** What the exercise asks **
You are asked to reproduce the listing exactly and to omit its pictures.

------------------------------------------------------------

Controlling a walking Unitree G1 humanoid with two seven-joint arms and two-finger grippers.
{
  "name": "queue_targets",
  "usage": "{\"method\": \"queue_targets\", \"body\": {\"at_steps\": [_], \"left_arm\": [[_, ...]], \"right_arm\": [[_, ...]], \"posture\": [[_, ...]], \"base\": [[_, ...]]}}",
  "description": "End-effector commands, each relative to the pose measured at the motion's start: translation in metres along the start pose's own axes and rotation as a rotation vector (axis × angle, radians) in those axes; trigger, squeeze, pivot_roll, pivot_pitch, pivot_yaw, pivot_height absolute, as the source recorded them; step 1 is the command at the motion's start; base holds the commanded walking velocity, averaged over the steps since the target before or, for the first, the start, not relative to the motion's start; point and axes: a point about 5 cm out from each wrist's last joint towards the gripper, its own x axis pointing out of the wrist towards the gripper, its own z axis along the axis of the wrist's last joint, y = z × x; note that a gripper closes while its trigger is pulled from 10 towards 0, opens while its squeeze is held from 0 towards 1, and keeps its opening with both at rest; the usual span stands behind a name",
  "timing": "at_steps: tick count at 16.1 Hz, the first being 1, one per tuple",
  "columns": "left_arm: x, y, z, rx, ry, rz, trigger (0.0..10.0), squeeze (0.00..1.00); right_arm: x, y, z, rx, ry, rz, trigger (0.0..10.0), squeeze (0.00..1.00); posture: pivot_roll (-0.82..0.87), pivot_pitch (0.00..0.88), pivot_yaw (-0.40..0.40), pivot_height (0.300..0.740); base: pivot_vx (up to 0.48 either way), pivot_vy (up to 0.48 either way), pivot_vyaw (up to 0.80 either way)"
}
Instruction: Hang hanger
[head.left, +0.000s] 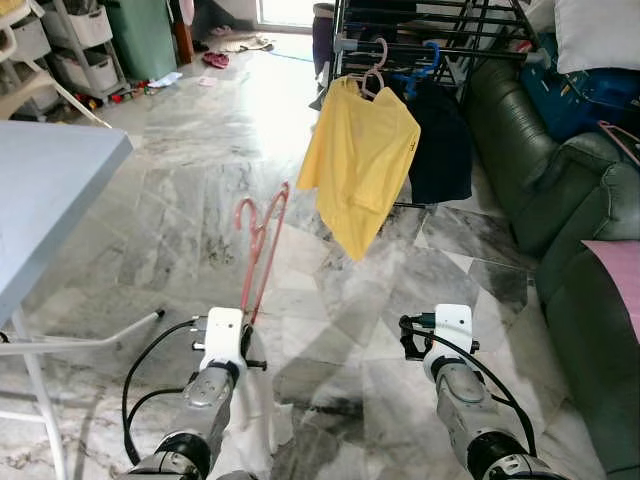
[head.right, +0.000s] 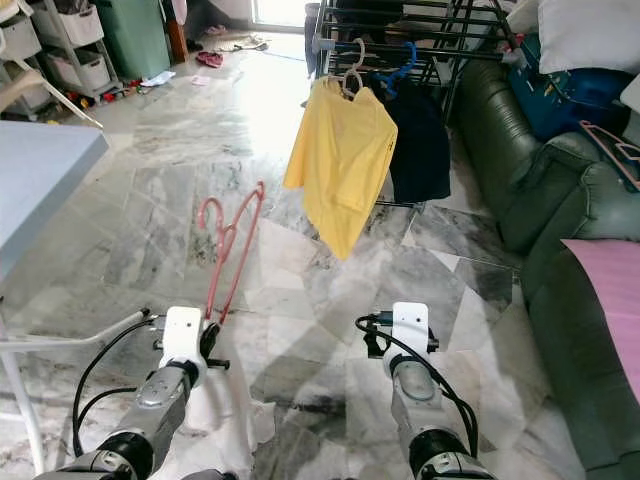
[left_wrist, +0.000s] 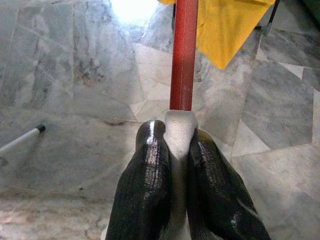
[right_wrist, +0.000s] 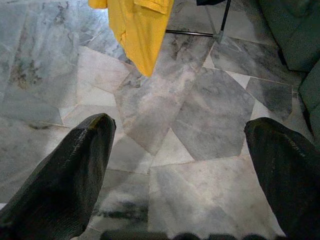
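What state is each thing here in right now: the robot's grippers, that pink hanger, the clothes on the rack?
Left gripper: shut on the pink hanger.
Right gripper: open, holding nothing.
Pink hanger: held up, hook topmost, not yet hung.
Yellow shirt: hanging on the drying rack.
Dark garment: hanging behind it.

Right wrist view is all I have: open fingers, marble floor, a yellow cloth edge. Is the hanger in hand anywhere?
Observer: Yes. The left end effector is shut on the pink hanger, hook end pointing up and forward.
Operator: What is that yellow cloth?
Observer: A yellow shirt hanging from the black drying rack.
Operator: Anything else on that rack?
Observer: A dark garment on a blue hanger, beside the shirt.
Operator: What lies right of the rack?
Observer: A dark green sofa.
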Motion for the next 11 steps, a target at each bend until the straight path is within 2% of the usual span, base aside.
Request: {"method": "queue_targets", "body": {"at_steps": [1, 7, 11], "left_arm": [[0.003, 0.001, 0.007, 0.011, -0.019, -0.01, 10.0, 0.0], [-0.002, 0.007, -0.001, -0.003, -0.002, -0.012, 10.0, 0.0], [-0.003, 0.006, -0.004, 0.018, 0.005, -0.02, 10.0, 0.0]], "right_arm": [[0.001, 0.0, 0.003, 0.004, -0.013, -0.006, 10.0, 0.0], [-0.002, 0.009, -0.001, 0.005, -0.019, 0.012, 10.0, 0.0], [-0.004, 0.007, -0.007, 0.02, 0.007, 0.008, 10.0, 0.0]], "posture": [[-0.04, 0.003, -0.029, 0.74], [-0.06, 0.058, -0.01, 0.74], [-0.06, 0.082, -0.006, 0.74]], "base": [[0.0, 0.0, 0.0], [0.0, 0.0, 0.0], [0.0, 0.0, 0.0]]}}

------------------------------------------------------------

** Task response **
Controlling a walking Unitree G1 humanoid with two seven-joint arms and two-finger grippers.
{
  "name": "queue_targets",
  "usage": "{\"method\": \"queue_targets\", \"body\": {\"at_steps\": [_], \"left_arm\": [[_, ...]], \"right_arm\": [[_, ...]], \"posture\": [[_, ...]], \"base\": [[_, ...]]}}",
  "description": "End-effector commands, each relative to the pose measured at the motion's start: translation in metres along the start pose's own axes and rotation as a rotation vector (axis × angle, radians) in those axes; trigger, squeeze, pivot_roll, pivot_pitch, pivot_yaw, pivot_height absolute, as the source recorded them; step 1 is the command at the motion's start; base holds the commanded walking velocity, averaged over the steps since the target before or, for the first, the start, not relative to the motion's start; point and axes: a point about 5 cm out from each wrist's last joint towards the gripper, its own x axis pointing out of the wrist towards the gripper, its own z axis along the axis of the wrist's last joint, y = z × x; note that a gripper closes while its trigger is pulled from 10 towards 0, opens while its squeeze is held from 0 towards 1, and keeps its opening with both at rest; the usual span stands behind a name",
  "timing": "at_steps: tick count at 16.1 Hz, the first being 1, one per tuple",
  "columns": "left_arm: x, y, z, rx, ry, rz, trigger (0.0..10.0), squeeze (0.00..1.00); right_arm: x, y, z, rx, ry, rz, trigger (0.0..10.0), squeeze (0.00..1.00); posture: pivot_roll (-0.82..0.87), pivot_pitch (0.00..0.88), pivot_yaw (-0.40..0.40), pivot_height (0.300..0.740); base: pivot_vx (up to 0.48 either way), pivot_vy (up to 0.48 either way), pivot_vyaw (up to 0.80 either way)"
}
Instruction: Hang hanger
[head.left, +0.000s] 
[head.right, +0.000s] 
[left_wrist, +0.000s] 
[right_wrist, +0.000s] 
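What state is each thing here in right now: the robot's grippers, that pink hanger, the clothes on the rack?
Left gripper: shut on the pink hanger.
Right gripper: open, holding nothing.
Pink hanger: held up, hook topmost, not yet hung.
Yellow shirt: hanging on the drying rack.
Dark garment: hanging behind it.

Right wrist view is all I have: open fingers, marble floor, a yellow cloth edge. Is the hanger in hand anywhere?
Observer: Yes. The left end effector is shut on the pink hanger, hook end pointing up and forward.
Operator: What is that yellow cloth?
Observer: A yellow shirt hanging from the black drying rack.
Operator: Anything else on that rack?
Observer: A dark garment on a blue hanger, beside the shirt.
Operator: What lies right of the rack?
Observer: A dark green sofa.
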Motion for the next 11 steps, a target at each bend until the straight path is within 2% of the usual span, base aside.
Request: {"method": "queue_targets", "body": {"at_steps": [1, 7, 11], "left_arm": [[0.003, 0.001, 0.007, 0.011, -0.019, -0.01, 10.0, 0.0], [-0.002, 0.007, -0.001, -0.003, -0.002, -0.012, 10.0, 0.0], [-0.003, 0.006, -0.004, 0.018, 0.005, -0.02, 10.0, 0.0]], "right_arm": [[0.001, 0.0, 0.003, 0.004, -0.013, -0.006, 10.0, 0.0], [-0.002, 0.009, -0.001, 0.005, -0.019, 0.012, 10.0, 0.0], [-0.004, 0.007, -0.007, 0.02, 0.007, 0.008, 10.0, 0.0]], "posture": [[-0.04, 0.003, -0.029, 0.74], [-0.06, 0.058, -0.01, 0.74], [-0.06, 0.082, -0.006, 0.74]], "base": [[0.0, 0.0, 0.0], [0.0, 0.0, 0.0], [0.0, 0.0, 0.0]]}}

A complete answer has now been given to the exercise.